What is clear is that face-to-face instruction will be touch-and-go for fall 2020, and possibly for spring 2021. This means that more students and faculty are being exposed to online learning.
What is not clear is whether the attitudes to online learning will change in the long run, and how. Also, it is not clear how long the COVID-19 disruption will last and which institutions will survive it.
The plight of small, private, tuition-dependent institutions is nothing new, and many will merge or perish. Just recently, Boston College acquired one such institution (Pine Manor College), and we can expect more of these kinds of acquisitions over the coming years, even months.

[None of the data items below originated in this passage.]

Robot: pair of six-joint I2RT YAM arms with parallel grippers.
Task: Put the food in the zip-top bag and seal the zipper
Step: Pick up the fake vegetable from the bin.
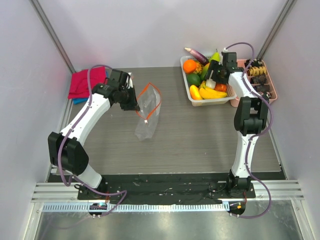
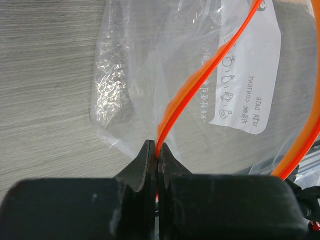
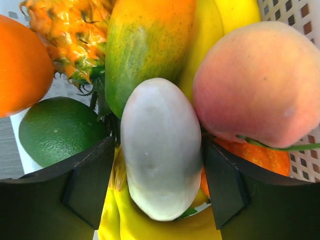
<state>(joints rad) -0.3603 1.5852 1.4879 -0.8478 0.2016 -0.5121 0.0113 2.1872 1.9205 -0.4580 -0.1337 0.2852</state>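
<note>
The left gripper [image 2: 156, 150] is fully closed, its jaws pinching the zipper [image 2: 200, 72] at a single point on the strip. The bag [image 2: 130, 90] hangs from that pinch with its mouth gaping and the strip curving into an open loop. Its white label [image 2: 245, 75] faces the wrist camera. Whether the bag's lower end touches the table [image 1: 190, 140] cannot be told. The right gripper [image 3: 160, 165] stands wide, with one finger on each side of the white piece [image 3: 160, 120]. The gaps are slight, and whether the pads press on it cannot be told. The white piece lies in the basket [image 1: 210, 103] on top of a banana [image 3: 150, 227], among other food: an orange [image 3: 20, 65], a green fruit [image 3: 60, 130], a mango [image 3: 145, 45], a peach [image 3: 255, 85] and a pineapple [image 3: 65, 35]. The basket sits at the far right of the table, just beside a pink tray [image 1: 270, 75] that runs along the right wall. A red cloth [image 1: 86, 82] lies at the far left corner. The table is grey wood-grain, enclosed by pale walls on the left, right and far sides. Bag and basket are well apart, with table surface between them. The right arm works near the right wall and the far edge.
</note>
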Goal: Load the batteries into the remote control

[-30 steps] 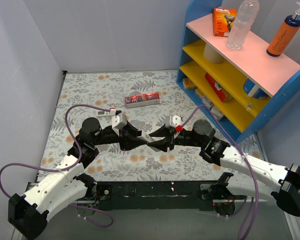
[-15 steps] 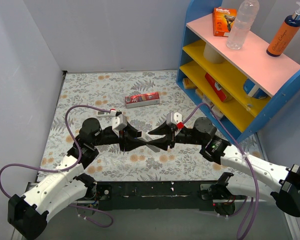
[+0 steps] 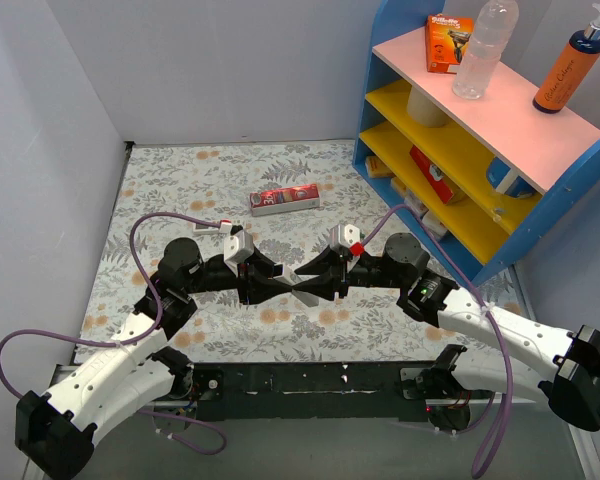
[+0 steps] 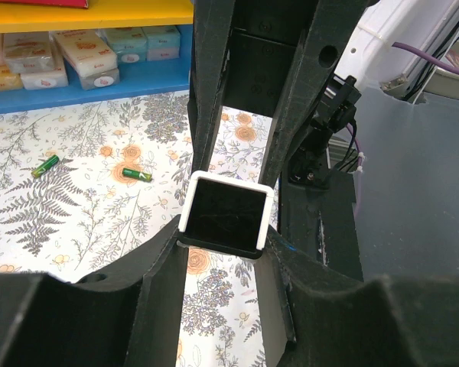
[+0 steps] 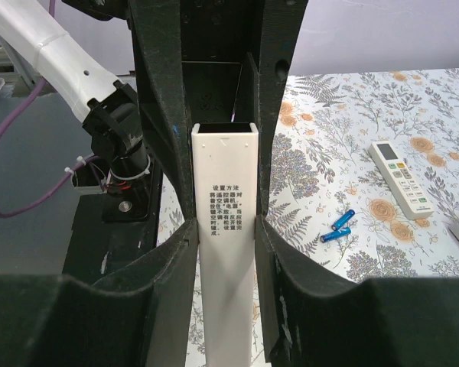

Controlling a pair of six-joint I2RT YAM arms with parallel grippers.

However, small schools are not the only ones in trouble, as IPEDS data for FY2018 show that 32% of public four-year institutions and 36% of private, non-profit four-year institutions ran an operational loss. All of these and many others are vulnerable to the triple whammy of tuition and revenue losses, endowment/state funding losses and, if they have a medical center, significant losses in healthcare revenues that have been hobbling healthcare systems. For example, while many schools were reporting losses in the tens of millions, the University of Michigan announced that they could potentially experience $1 billion in COVID-related losses, largely due to its health system.

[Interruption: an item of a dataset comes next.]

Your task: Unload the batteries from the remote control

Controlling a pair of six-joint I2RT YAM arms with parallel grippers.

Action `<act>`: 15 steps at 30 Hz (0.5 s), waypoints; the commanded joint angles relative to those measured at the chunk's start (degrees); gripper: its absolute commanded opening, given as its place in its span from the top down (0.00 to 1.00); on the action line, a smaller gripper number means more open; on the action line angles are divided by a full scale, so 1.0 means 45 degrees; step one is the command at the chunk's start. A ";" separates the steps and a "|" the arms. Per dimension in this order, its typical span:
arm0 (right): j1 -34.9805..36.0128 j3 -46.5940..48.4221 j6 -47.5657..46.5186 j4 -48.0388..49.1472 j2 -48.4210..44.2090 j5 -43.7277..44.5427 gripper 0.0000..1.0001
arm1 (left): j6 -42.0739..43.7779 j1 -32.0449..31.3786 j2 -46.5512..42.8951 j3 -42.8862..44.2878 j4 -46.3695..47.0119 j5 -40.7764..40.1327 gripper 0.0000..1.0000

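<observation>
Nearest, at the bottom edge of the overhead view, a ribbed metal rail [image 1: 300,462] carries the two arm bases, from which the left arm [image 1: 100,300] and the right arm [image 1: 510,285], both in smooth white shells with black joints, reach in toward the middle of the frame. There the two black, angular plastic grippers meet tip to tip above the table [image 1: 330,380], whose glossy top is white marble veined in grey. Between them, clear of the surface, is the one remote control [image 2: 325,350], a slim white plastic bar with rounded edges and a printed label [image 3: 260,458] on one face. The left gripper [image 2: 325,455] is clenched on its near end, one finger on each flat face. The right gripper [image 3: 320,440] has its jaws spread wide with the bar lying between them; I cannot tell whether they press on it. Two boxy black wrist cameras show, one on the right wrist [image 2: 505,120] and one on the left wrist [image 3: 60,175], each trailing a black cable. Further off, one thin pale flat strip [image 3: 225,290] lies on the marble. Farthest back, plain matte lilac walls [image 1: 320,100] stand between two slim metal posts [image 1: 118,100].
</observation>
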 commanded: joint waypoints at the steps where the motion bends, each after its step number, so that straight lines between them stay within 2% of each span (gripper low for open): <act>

The key to understanding COVID-19’s long-term implications is being able to understand any sociological changes. While many students are clamoring for in-person courses, statistics show that even more students are open to having online courses blended into their college experience.
Defining the true impact
What does all of this mean for higher education? How do we navigate these truly unprecedented times?
First, it is important to understand that we are seeing more of acceleration of progress than true change. The value of a college degree has been under attack for a while now, so universities have been among the leaders of the alternative credentialing movement. Big brand-name universities are developing online programs, albeit at a slower pace than mega universities and both are taking market share away from regional institutions. Students are asking about career preparedness and how the curriculum aligns with jobs. Costs are skyrocketing and universities, including some very well-known R-1 institutions, are running deficits. Nothing is really new, but everything sped up.
Gabrielle Hamilton, a chef and former restaurant owner, wrote in The New York Times Magazine about the plight of the city’s restaurants, and one quote really stuck with me:
“For restaurants, coronavirus-mandated closures are like the oral surgery or appendectomy you suddenly face while you are uninsured. These closures will take out the weakest and the most vulnerable. But exactly who among us are the weakest and most vulnerable is not obvious.”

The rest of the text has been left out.